Try it
Collect from the data below each line with "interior".

Records from a dataset
- - -
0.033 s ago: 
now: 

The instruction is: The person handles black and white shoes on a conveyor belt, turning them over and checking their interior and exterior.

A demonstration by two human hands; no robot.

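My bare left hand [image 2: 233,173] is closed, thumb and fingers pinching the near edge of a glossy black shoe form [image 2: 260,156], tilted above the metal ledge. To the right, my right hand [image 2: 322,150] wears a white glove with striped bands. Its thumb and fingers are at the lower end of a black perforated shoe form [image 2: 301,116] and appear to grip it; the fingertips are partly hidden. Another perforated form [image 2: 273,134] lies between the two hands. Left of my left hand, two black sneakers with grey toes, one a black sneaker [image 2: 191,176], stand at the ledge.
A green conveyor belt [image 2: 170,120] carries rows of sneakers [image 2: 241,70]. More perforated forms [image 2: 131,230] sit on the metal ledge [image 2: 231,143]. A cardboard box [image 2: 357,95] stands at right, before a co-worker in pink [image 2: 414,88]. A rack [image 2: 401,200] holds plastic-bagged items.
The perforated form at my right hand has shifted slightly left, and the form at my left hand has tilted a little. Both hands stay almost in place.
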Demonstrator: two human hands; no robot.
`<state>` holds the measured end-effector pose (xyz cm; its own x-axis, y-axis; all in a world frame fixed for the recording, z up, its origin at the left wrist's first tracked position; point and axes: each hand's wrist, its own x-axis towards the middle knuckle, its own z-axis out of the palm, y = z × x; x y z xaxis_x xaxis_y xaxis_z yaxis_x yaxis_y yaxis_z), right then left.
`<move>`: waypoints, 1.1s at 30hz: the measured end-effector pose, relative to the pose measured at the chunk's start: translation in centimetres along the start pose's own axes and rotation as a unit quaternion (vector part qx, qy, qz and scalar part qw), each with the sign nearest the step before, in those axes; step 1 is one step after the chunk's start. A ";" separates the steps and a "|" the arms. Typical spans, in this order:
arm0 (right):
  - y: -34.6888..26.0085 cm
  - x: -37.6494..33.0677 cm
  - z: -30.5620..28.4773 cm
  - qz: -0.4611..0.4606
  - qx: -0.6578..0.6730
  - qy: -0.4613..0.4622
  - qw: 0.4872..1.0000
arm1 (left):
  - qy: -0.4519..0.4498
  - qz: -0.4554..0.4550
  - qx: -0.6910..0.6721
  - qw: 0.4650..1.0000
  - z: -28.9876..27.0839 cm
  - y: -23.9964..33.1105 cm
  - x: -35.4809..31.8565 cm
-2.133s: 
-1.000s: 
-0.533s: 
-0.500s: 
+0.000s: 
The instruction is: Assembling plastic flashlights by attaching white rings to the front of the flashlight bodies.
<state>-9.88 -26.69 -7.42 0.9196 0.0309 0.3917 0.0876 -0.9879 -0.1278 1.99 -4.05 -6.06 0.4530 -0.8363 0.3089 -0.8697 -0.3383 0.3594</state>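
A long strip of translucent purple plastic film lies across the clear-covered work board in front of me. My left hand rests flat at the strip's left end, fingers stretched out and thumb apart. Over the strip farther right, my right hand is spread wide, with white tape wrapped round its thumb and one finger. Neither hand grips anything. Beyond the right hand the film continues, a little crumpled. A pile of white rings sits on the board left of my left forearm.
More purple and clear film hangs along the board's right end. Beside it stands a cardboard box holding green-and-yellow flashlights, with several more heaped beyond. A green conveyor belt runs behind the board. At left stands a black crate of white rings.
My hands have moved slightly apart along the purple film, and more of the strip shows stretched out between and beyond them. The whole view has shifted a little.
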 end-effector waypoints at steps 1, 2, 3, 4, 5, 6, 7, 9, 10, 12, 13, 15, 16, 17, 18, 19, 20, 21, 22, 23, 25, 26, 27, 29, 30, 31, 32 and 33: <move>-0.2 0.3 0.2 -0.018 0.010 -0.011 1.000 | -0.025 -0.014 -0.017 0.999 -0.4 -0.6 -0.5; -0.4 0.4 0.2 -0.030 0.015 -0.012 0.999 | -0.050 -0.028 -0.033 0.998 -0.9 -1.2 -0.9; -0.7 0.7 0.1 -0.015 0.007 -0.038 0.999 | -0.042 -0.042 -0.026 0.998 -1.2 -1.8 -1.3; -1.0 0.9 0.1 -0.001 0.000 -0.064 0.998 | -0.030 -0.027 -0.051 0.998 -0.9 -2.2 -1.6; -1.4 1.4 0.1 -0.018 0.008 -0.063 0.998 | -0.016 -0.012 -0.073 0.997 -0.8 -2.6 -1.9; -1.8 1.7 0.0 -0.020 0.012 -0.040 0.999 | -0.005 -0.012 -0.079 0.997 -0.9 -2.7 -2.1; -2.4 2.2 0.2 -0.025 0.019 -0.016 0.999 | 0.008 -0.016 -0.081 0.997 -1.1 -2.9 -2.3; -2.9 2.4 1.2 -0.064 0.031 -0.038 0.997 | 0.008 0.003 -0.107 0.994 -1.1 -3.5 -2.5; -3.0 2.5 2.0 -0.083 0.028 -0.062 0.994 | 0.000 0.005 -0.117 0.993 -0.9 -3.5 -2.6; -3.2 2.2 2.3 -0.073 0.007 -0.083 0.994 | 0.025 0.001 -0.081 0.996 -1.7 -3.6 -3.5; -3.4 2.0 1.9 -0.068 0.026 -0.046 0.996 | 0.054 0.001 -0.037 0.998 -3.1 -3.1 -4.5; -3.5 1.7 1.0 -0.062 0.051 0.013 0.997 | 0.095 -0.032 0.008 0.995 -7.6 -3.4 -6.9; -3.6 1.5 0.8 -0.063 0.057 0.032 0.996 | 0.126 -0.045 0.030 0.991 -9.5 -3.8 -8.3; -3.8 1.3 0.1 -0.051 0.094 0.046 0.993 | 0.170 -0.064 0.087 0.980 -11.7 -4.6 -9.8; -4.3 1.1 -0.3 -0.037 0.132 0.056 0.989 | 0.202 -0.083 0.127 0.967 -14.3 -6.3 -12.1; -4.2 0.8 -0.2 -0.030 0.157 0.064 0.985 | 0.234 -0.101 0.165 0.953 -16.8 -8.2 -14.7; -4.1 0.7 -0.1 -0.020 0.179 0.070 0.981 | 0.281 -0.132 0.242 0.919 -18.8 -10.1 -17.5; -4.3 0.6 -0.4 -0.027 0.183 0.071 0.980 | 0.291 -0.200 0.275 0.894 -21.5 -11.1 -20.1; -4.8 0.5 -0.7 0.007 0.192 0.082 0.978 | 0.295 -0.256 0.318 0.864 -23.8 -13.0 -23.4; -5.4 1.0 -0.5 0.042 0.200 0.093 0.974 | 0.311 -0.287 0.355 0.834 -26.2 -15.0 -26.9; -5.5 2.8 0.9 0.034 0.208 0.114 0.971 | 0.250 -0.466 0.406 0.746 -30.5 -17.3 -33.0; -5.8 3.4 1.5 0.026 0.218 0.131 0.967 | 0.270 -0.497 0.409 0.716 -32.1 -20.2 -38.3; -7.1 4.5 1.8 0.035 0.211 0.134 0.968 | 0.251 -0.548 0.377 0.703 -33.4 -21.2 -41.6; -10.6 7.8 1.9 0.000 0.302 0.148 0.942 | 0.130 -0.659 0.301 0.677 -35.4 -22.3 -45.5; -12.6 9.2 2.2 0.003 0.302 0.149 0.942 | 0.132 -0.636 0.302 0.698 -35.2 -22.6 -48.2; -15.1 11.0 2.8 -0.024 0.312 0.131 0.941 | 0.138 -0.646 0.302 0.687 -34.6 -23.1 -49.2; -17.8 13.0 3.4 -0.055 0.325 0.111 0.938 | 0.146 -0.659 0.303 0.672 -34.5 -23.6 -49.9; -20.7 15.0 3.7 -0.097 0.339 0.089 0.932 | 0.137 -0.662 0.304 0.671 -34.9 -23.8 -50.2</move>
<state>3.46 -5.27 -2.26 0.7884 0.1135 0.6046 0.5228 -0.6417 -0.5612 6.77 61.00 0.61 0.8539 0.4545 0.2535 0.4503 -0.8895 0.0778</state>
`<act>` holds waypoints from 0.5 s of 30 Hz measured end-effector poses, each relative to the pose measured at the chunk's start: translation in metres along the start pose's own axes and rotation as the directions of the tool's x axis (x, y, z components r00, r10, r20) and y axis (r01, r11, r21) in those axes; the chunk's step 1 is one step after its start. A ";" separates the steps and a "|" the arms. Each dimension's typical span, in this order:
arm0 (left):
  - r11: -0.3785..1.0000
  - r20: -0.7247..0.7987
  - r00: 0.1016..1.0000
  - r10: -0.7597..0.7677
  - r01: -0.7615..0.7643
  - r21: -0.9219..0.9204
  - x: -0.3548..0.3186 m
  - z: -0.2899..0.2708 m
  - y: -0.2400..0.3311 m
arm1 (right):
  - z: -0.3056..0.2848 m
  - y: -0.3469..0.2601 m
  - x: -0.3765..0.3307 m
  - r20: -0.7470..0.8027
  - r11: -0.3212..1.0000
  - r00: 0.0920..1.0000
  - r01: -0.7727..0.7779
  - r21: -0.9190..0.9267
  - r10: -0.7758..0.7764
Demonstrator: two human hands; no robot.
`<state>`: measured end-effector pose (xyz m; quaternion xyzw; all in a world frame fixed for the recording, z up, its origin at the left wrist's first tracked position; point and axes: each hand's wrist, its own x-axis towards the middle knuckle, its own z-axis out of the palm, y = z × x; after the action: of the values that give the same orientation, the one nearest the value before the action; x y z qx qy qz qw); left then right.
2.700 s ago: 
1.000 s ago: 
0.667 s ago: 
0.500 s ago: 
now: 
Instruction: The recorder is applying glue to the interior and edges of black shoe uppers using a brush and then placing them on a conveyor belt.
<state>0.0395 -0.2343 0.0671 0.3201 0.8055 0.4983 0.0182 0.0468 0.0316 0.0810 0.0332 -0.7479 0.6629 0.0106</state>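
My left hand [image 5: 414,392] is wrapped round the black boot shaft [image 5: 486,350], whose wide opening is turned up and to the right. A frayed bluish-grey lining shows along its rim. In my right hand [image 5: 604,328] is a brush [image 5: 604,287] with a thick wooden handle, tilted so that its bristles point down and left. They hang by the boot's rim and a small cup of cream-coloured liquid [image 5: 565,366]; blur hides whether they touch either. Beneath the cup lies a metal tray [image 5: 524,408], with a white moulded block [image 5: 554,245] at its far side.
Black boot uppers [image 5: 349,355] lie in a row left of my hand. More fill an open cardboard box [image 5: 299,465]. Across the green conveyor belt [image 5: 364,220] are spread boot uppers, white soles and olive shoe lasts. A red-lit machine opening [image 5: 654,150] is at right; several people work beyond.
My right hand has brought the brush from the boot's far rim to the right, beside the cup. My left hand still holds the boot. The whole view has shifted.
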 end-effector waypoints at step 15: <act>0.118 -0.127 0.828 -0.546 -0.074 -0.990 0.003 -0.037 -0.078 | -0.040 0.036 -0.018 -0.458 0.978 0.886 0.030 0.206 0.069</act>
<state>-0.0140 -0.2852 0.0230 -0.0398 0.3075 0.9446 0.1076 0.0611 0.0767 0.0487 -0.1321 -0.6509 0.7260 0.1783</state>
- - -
Written response
The instruction is: The person handles black and white shoes on a conveyor belt, turning them over and checking their interior and exterior.
Instruction: The recorder is applying glue to the interior and edges of black shoe uppers using a brush and then placing them on a conveyor belt.

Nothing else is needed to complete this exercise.